Nothing but the text of the listing, repeated exactly, belongs in the answer; leave the images out.

#####

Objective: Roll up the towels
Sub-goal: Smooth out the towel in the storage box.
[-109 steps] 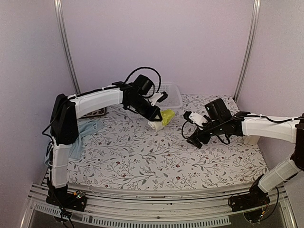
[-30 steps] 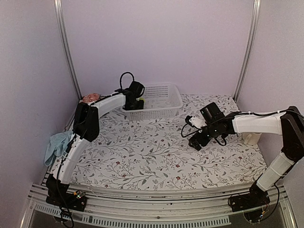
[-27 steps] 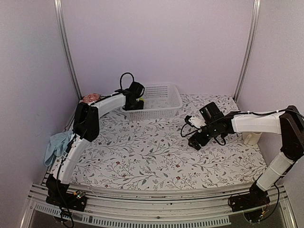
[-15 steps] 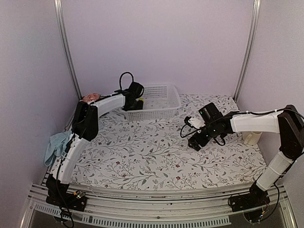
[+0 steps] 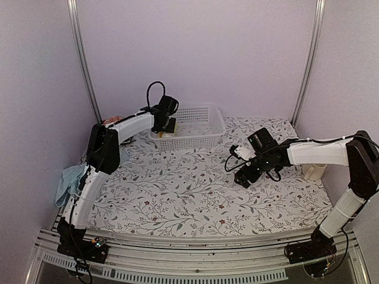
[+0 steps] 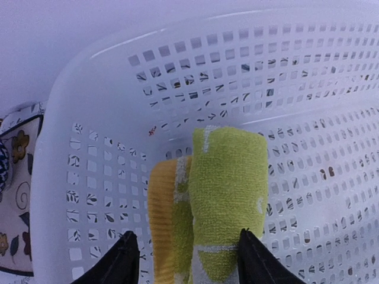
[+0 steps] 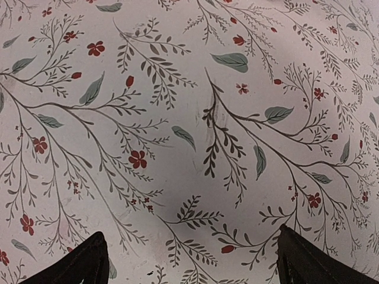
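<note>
a small bright yellow-green terry towel (image 6: pixel 228 195), rolled into a tight cylinder with a yellower layer showing along its left side, lies in the left end of a white perforated plastic basket (image 6: pixel 77 112), near the end wall. the left gripper (image 6: pixel 188 260) points down at it, one black fingertip on each side of the roll. the jaws stand partly apart, and it cannot be told whether they press the cloth or stand loose.

the step in hand looks like setting this finished roll down in the basket. to do it well, the jaws should spread clear of the nap on both sides and the wrist should rise straight up, so no terry loop snags and pulls the roll open.

the second towel, a pale light blue cloth (image 5: pixel 70 180), sits crumpled and unrolled at the table's left edge, well apart from the basket. it appears to be the work left to do.

the left arm stretches long toward the back left, wrist over the basket's left end. the right arm reaches in from the right, elbow bent. the right gripper (image 7: pixel 189 260) hangs low over the white tablecloth printed with leafy sprigs and red flowers (image 7: pixel 189 118), jaws spread wide and holding nothing.
</note>
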Tool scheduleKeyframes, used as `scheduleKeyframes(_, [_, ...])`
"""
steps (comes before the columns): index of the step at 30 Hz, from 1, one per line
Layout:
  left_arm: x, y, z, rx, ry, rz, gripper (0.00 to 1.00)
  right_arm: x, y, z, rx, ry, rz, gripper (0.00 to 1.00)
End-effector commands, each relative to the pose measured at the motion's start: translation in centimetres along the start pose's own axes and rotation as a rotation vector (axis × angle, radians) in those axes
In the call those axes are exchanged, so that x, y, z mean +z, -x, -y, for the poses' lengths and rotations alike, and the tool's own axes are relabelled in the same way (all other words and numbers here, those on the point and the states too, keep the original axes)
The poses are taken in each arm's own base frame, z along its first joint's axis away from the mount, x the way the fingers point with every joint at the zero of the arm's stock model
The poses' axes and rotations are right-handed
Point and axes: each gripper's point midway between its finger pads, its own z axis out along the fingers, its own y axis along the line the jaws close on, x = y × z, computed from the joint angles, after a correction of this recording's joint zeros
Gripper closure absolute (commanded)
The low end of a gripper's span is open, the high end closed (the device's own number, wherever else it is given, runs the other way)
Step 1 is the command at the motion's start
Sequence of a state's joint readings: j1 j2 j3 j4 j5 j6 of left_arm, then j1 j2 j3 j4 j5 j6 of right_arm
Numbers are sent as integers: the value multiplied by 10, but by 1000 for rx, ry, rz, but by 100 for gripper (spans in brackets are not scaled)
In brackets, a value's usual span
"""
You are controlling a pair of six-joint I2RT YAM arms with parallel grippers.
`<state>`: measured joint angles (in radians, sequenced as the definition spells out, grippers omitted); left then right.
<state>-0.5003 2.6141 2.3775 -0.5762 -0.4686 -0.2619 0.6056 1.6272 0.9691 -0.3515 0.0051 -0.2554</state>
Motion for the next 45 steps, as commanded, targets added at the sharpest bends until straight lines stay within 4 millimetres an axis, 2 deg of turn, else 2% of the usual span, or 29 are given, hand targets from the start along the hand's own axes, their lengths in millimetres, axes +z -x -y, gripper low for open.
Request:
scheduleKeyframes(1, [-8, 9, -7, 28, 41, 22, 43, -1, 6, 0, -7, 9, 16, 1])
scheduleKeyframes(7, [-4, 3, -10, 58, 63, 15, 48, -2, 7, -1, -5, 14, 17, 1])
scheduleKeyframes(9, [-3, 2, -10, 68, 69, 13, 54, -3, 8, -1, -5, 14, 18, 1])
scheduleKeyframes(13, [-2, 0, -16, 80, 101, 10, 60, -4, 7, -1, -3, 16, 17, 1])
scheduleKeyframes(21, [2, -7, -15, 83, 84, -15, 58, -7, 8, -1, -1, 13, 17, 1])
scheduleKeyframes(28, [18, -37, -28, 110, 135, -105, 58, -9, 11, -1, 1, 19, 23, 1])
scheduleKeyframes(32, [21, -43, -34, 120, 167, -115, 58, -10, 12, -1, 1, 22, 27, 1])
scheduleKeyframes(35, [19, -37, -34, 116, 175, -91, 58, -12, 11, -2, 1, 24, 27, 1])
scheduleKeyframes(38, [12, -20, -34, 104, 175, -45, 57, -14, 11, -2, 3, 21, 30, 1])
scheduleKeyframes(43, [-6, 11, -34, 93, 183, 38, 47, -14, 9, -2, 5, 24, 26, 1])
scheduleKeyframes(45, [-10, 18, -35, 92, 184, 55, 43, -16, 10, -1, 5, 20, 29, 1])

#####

*YOUR SOLUTION*
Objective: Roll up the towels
Sub-goal: Smooth out the towel in the storage box.
[-109 steps] 
[-30 steps] 
[-27 steps] 
[-15 steps] 
[+0 steps] 
[+0 steps] 
[+0 steps] 
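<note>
a small bright yellow-green terry towel (image 6: pixel 228 195), rolled into a tight cylinder with a yellower layer showing along its left side, lies in the left end of a white perforated plastic basket (image 6: pixel 77 112), near the end wall. the left gripper (image 6: pixel 188 260) points down at it, one black fingertip on each side of the roll. the jaws stand partly apart, and it cannot be told whether they press the cloth or stand loose.

the step in hand looks like setting this finished roll down in the basket. to do it well, the jaws should spread clear of the nap on both sides and the wrist should rise straight up, so no terry loop snags and pulls the roll open.

the second towel, a pale light blue cloth (image 5: pixel 70 180), sits crumpled and unrolled at the table's left edge, well apart from the basket. it appears to be the work left to do.

the left arm stretches long toward the back left, wrist over the basket's left end. the right arm reaches in from the right, elbow bent. the right gripper (image 7: pixel 189 260) hangs low over the white tablecloth printed with leafy sprigs and red flowers (image 7: pixel 189 118), jaws spread wide and holding nothing.
</note>
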Tool scheduleKeyframes, used as `scheduleKeyframes(_, [_, ...])`
"""
steps (comes before the columns): index of the step at 30 Hz, from 1, one per line
Layout:
  left_arm: x, y, z, rx, ry, rz, gripper (0.00 to 1.00)
  right_arm: x, y, z, rx, ry, rz, gripper (0.00 to 1.00)
End-effector commands, each relative to the pose measured at the motion's start: translation in centimetres along the start pose's own axes and rotation as a rotation vector (axis × angle, radians) in those axes
In the call those axes are exchanged, so that x, y, z mean +z, -x, -y, for the poses' lengths and rotations alike, and the tool's own axes are relabelled in the same way (all other words and numbers here, those on the point and the states too, keep the original axes)
The poses are taken in each arm's own base frame, z along its first joint's axis away from the mount, x the way the fingers point with every joint at the zero of the arm's stock model
The poses' axes and rotations are right-handed
Point and axes: each gripper's point midway between its finger pads, its own z axis out along the fingers, its own y axis along the line the jaws close on, x = y × z, computed from the joint angles, after a correction of this recording's joint zeros
Gripper closure absolute (commanded)
The low end of a gripper's span is open, the high end closed (the device's own number, wherever else it is given, runs the other way)
Step 1 is the command at the motion's start
Sequence of a state's joint readings: j1 j2 j3 j4 j5 j6 of left_arm, then j1 j2 j3 j4 j5 j6 of right_arm
Numbers are sent as integers: the value multiplied by 10, but by 1000 for rx, ry, rz, but by 100 for gripper (spans in brackets are not scaled)
In brackets, a value's usual span
"""
You are controlling a pair of six-joint I2RT YAM arms with parallel grippers.
`<state>`: measured joint angles (in radians, sequenced as the definition spells out, grippers omitted); left then right.
<state>-0.5003 2.6141 2.3775 -0.5762 -0.4686 -0.2619 0.6056 1.6272 0.9691 -0.3515 0.0051 -0.2554</state>
Motion for the next 45 steps, as commanded, targets added at the sharpest bends until straight lines stay within 4 millimetres an axis, 2 deg of turn, else 2% of the usual span, or 29 are given, hand targets from the start along the hand's own axes, their lengths in millimetres, axes +z -x -y, gripper low for open.
Request:
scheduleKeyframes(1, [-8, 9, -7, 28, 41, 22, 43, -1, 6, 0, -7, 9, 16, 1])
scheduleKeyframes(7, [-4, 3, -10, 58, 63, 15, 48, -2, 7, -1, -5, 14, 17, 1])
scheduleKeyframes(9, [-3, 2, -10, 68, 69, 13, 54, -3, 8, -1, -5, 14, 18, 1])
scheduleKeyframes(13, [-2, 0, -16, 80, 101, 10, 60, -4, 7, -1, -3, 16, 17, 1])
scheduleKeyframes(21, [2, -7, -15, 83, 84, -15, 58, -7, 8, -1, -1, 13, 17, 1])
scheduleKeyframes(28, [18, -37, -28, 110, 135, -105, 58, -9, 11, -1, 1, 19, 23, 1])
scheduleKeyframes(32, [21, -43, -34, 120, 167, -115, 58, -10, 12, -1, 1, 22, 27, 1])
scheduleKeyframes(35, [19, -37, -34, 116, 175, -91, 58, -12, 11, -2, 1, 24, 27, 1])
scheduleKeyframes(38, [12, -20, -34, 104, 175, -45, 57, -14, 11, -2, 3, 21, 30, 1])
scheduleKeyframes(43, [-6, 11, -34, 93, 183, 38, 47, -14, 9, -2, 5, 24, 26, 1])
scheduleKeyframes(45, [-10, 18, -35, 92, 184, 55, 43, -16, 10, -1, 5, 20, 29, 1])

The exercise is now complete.